Researchers are proposing the Internet of Bodies, a concept that interconnects devices found in-on-and-around the human body via secure human body communication, for applications including bioauthentication and health monitoring.
Detailed in IEEE Internet of Things Journal, researchers at KAUST have shown that human body communication (HBC), which takes advantage of the mostly conductive features of body tissues, can provide the highly secure and power-efficient data transmission among wearable, implanted and ingested medical devices.
The team said their findings could lead to the interconnection of wireless devices as the foundation for the internet of bodies (IoB). In use, devices such as smartwatches, pacemakers and cochlear implants could be interconnected to monitor human biomarkers.

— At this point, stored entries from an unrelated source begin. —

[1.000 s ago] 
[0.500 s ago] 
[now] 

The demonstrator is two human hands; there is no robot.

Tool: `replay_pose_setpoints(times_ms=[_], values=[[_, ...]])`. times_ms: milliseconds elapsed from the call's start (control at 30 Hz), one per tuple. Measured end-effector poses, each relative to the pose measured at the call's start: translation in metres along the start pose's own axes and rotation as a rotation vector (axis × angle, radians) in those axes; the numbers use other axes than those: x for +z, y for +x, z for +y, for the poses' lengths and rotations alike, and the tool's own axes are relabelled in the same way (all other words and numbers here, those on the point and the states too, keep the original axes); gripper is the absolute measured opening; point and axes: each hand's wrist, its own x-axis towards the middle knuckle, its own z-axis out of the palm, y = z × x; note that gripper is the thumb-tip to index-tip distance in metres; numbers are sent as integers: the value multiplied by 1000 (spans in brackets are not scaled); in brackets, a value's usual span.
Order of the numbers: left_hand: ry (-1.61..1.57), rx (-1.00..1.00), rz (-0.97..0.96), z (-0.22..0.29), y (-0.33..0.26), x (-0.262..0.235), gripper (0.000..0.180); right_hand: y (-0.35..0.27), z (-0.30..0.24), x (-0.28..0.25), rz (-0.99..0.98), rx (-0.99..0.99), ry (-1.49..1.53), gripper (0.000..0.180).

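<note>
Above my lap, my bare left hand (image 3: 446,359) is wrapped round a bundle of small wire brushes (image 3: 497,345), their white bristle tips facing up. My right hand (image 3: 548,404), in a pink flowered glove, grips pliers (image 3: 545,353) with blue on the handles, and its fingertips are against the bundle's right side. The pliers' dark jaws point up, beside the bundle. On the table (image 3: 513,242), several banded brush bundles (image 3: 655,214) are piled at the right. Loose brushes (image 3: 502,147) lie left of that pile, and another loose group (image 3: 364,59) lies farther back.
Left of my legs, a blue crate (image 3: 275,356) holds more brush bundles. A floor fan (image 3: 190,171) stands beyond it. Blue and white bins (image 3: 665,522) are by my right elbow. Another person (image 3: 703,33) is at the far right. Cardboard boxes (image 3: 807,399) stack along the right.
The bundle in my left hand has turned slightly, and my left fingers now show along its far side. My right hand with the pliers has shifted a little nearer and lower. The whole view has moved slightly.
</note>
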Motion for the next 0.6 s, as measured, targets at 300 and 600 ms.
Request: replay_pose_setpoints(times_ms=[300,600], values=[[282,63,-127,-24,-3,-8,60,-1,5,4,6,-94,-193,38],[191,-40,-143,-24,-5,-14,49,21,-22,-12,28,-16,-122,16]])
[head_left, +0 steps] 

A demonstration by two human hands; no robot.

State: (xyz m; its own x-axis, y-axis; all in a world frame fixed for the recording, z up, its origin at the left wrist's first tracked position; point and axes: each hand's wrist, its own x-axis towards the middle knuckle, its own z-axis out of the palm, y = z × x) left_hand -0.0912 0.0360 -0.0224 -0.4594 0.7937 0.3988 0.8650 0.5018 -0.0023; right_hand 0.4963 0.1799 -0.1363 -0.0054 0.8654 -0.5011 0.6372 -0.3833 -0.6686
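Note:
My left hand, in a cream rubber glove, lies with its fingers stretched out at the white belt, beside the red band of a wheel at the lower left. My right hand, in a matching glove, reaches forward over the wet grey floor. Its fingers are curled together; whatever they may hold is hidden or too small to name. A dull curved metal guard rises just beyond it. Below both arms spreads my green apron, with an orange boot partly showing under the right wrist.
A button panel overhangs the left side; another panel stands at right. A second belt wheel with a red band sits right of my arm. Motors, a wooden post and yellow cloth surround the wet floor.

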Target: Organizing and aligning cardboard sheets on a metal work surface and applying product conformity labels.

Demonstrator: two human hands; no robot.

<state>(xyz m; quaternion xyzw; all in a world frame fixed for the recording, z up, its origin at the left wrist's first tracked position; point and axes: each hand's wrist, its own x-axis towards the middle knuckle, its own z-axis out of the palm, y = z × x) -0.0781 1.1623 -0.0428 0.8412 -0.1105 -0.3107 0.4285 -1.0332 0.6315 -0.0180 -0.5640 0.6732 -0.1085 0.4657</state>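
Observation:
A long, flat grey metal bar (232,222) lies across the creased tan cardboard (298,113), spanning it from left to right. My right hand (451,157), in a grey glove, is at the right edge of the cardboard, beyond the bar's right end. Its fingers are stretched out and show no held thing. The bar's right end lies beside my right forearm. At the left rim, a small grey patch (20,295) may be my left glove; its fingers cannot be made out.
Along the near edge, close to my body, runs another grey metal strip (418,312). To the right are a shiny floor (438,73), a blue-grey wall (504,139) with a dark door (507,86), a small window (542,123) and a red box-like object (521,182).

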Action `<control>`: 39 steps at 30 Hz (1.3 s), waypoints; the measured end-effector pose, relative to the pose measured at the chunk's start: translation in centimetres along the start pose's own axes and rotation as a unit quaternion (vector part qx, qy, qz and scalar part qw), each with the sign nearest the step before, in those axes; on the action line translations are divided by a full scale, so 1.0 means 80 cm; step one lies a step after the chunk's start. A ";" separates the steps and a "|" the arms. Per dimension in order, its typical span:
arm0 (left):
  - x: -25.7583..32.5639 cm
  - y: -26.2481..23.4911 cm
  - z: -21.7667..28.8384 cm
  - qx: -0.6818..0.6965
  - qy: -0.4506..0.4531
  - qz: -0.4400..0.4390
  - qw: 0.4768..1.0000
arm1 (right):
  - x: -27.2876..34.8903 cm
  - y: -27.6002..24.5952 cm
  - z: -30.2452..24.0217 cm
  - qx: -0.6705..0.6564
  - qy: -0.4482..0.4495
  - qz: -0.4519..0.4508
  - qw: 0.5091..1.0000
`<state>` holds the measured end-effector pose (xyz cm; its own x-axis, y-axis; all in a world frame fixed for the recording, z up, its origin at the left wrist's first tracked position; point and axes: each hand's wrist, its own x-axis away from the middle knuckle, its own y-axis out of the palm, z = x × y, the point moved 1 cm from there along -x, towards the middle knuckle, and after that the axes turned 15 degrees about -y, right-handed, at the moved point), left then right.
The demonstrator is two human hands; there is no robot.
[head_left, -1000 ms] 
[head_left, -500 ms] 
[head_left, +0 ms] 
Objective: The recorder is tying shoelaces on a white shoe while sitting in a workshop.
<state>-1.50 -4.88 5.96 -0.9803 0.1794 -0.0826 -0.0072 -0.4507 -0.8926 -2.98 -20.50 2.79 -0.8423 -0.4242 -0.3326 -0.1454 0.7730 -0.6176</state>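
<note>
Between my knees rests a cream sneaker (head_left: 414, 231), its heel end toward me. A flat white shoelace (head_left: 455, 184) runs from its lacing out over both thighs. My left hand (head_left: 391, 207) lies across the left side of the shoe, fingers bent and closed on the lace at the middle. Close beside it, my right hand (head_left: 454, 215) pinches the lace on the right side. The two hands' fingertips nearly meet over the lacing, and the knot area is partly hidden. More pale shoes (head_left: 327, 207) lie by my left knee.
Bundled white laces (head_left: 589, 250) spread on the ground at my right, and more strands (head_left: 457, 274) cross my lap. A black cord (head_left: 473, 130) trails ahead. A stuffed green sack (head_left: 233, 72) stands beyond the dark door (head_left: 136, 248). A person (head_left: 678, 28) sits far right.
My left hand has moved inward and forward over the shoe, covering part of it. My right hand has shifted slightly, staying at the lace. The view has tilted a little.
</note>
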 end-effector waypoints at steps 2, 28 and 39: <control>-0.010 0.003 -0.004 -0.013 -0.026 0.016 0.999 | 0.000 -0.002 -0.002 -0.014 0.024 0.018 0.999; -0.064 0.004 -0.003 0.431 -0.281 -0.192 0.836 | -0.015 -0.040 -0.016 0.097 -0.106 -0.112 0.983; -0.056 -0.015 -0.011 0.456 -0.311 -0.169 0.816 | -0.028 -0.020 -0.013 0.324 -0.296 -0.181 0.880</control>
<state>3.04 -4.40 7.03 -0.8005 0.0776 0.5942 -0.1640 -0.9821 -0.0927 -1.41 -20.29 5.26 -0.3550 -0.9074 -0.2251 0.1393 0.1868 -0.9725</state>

“The IoB is a network of wearable, implantable, ingestible and injectable smart objects that allows for in-, on- and off-body communications,” Ahmed Eltawil said in a statement.
Interconnecting these IoB devices using radio waves like those used in Wifi networks can, however, produce stray outward signals that could allow eavesdropping or biohacking, as well as use excess energy.
Through a systematic investigation of potential IoB interconnection technologies, Eltawil and colleagues Abdulkadir Celik, Abeer Alamoodi and Khaled Salama found HBC to be the most promising.
“HBC uses harmless tiny electrical signals to transmit data through conductive body tissue,” Celik said. “Not only does HBC use a thousand times less energy per bit than radio, it also benefits from much better channel quality.”
The team added that HBC is not limited to interdevice networking; due to the unique conductance characteristics of each person, the technology could also be used for bioauthentication.
“Imagine a scenario where simply touching a car steering wheel or the keys on your laptop can continuously authenticate that you are the owner,” said Celik.
The researchers suggest that IoB using human body channels could be a disruptive technology in many sectors, such as personalised healthcare, remote patient monitoring, smart homes, assisted independent living, occupational health and safety, fitness, sport and entertainment.
“While numerous technical challenges still need to be addressed, such as developing robust, seamless interfaces between the sensor and the human body, HBC certainly opens the possibility of realising extremely compact, cheap, low-power body sensors,” Eltawil said.